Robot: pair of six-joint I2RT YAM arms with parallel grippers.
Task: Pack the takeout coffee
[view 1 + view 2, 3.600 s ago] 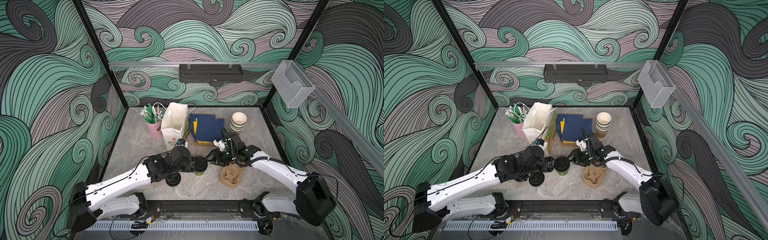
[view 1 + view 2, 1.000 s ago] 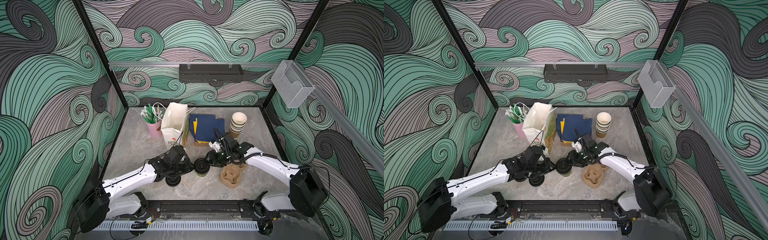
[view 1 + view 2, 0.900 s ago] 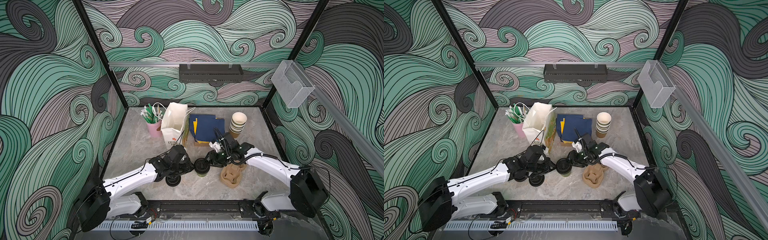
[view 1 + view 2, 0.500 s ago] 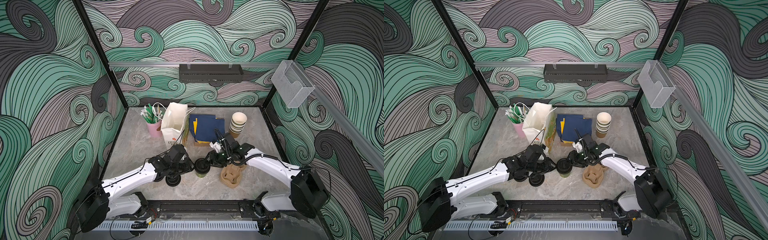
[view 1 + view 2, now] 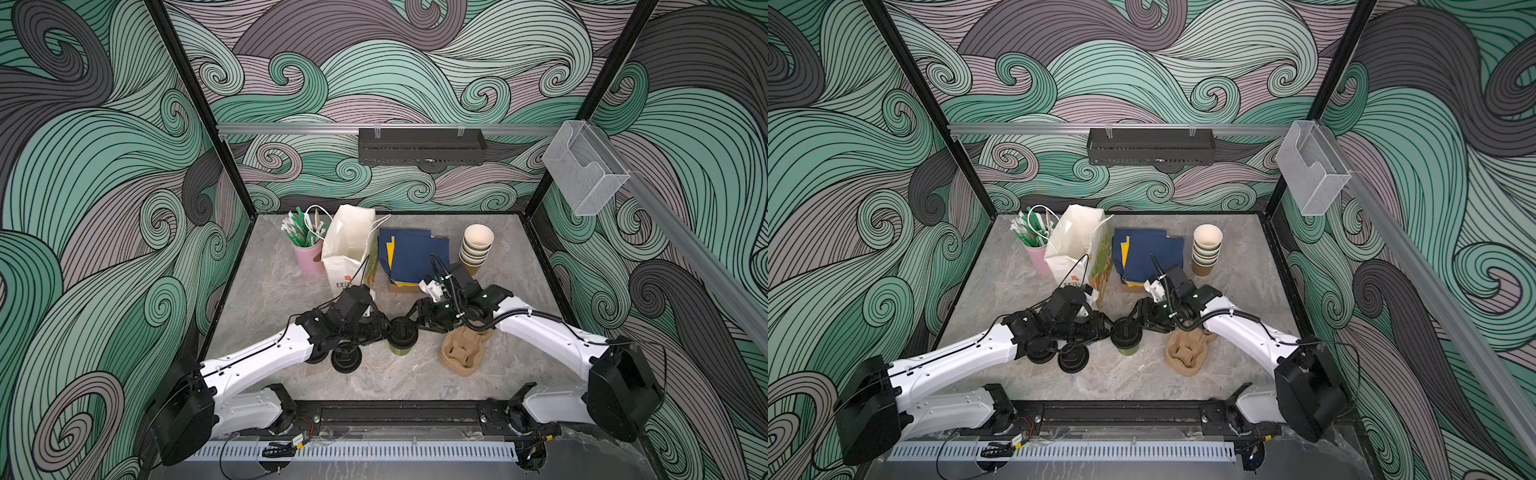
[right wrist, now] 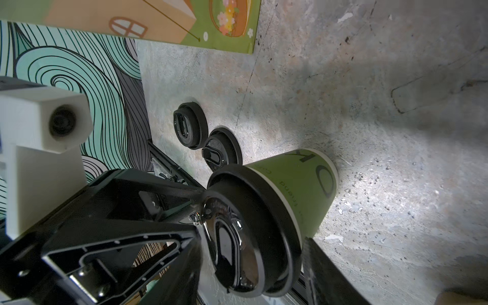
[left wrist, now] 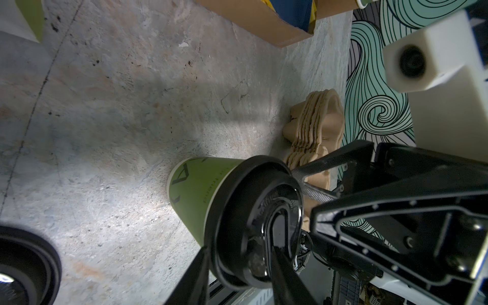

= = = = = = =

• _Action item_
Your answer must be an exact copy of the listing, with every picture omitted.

• _Answer box_
Robot: pair of six-joint I2RT YAM arms with parallel grippers.
Task: Pack the takeout coffee
[view 1 + view 2, 3.600 s ago] 
[view 1 + view 2, 1.000 s ago] 
[view 1 + view 2, 0.900 s ago] 
[view 1 + view 2, 0.500 s ago] 
[view 1 + view 2, now] 
[right wrist, now] 
[left wrist, now] 

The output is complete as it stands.